Task goal
Your job with the data below is to output exactly the lines from the one holding "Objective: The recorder" down to the one holding "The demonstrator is", both included, and no others.

Segment Start: Data shown

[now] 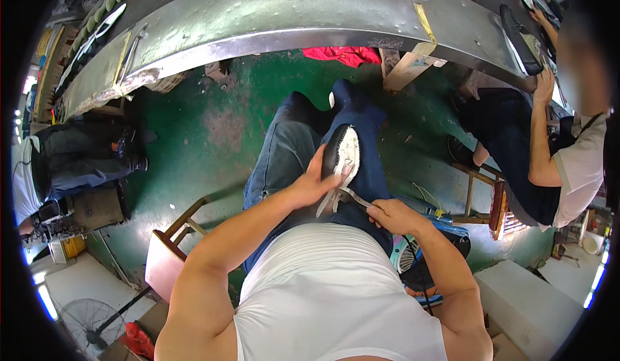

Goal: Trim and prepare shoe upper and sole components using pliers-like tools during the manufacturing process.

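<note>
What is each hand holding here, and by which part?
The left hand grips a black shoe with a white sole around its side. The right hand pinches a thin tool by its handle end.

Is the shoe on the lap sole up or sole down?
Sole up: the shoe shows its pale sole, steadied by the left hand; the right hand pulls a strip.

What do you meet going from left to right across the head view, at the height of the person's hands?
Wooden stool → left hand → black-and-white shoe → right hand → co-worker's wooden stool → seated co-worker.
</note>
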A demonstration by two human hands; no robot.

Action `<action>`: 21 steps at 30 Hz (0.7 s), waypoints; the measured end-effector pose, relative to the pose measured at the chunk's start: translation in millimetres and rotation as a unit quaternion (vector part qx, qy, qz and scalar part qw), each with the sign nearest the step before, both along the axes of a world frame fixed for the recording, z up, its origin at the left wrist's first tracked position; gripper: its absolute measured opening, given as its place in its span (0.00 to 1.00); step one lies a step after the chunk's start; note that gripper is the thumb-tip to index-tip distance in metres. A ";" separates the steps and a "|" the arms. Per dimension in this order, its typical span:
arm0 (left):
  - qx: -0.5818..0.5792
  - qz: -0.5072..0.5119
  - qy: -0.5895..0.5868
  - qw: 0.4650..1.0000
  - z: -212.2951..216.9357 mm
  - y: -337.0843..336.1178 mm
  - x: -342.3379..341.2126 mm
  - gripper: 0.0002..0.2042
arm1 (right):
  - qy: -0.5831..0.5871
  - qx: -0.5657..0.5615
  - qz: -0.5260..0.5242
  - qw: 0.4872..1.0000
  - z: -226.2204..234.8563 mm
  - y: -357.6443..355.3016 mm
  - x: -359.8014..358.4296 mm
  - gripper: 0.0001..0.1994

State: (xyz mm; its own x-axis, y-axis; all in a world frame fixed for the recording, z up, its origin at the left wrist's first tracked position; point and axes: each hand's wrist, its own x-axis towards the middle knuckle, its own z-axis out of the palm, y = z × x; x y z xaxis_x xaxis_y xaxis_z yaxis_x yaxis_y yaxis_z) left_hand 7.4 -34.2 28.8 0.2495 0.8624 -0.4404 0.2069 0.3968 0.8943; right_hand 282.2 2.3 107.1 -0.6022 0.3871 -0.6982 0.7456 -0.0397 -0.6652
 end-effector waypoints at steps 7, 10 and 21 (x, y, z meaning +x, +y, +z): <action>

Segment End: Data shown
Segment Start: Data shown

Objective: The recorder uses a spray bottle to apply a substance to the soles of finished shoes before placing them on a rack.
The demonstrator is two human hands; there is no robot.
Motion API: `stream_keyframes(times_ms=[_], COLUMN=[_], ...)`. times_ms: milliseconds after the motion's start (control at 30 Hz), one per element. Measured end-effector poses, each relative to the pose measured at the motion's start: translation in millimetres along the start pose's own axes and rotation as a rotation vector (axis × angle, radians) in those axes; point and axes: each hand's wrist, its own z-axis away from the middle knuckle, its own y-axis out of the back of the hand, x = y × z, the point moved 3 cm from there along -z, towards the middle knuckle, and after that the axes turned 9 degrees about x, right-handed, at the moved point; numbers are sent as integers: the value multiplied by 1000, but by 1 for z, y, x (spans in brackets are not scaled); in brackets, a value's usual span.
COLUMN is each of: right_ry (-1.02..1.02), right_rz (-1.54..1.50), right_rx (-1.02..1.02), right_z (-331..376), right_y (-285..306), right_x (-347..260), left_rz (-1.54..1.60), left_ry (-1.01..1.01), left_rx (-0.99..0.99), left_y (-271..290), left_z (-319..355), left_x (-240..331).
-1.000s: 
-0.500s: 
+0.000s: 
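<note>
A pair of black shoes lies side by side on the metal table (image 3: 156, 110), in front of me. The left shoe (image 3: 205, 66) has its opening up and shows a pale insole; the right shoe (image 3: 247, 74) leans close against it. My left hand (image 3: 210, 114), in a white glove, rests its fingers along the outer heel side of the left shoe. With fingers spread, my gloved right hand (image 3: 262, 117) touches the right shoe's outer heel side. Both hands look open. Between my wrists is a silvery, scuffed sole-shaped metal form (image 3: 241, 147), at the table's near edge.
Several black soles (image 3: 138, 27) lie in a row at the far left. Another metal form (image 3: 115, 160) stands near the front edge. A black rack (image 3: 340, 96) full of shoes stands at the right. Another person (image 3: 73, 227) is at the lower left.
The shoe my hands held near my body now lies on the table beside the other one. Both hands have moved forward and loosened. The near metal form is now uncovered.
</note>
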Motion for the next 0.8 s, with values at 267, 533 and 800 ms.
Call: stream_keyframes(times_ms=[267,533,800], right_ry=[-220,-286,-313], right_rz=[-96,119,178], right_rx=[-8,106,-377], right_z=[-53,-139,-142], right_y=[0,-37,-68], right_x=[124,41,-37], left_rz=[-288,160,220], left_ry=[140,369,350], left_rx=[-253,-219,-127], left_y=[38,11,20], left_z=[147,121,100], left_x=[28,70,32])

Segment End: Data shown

Written solution
Objective: The recorder uses a spray bottle to apply a substance to the soles of finished shoes before placing them on a rack.
The demonstrator is two human hands; there is no robot.

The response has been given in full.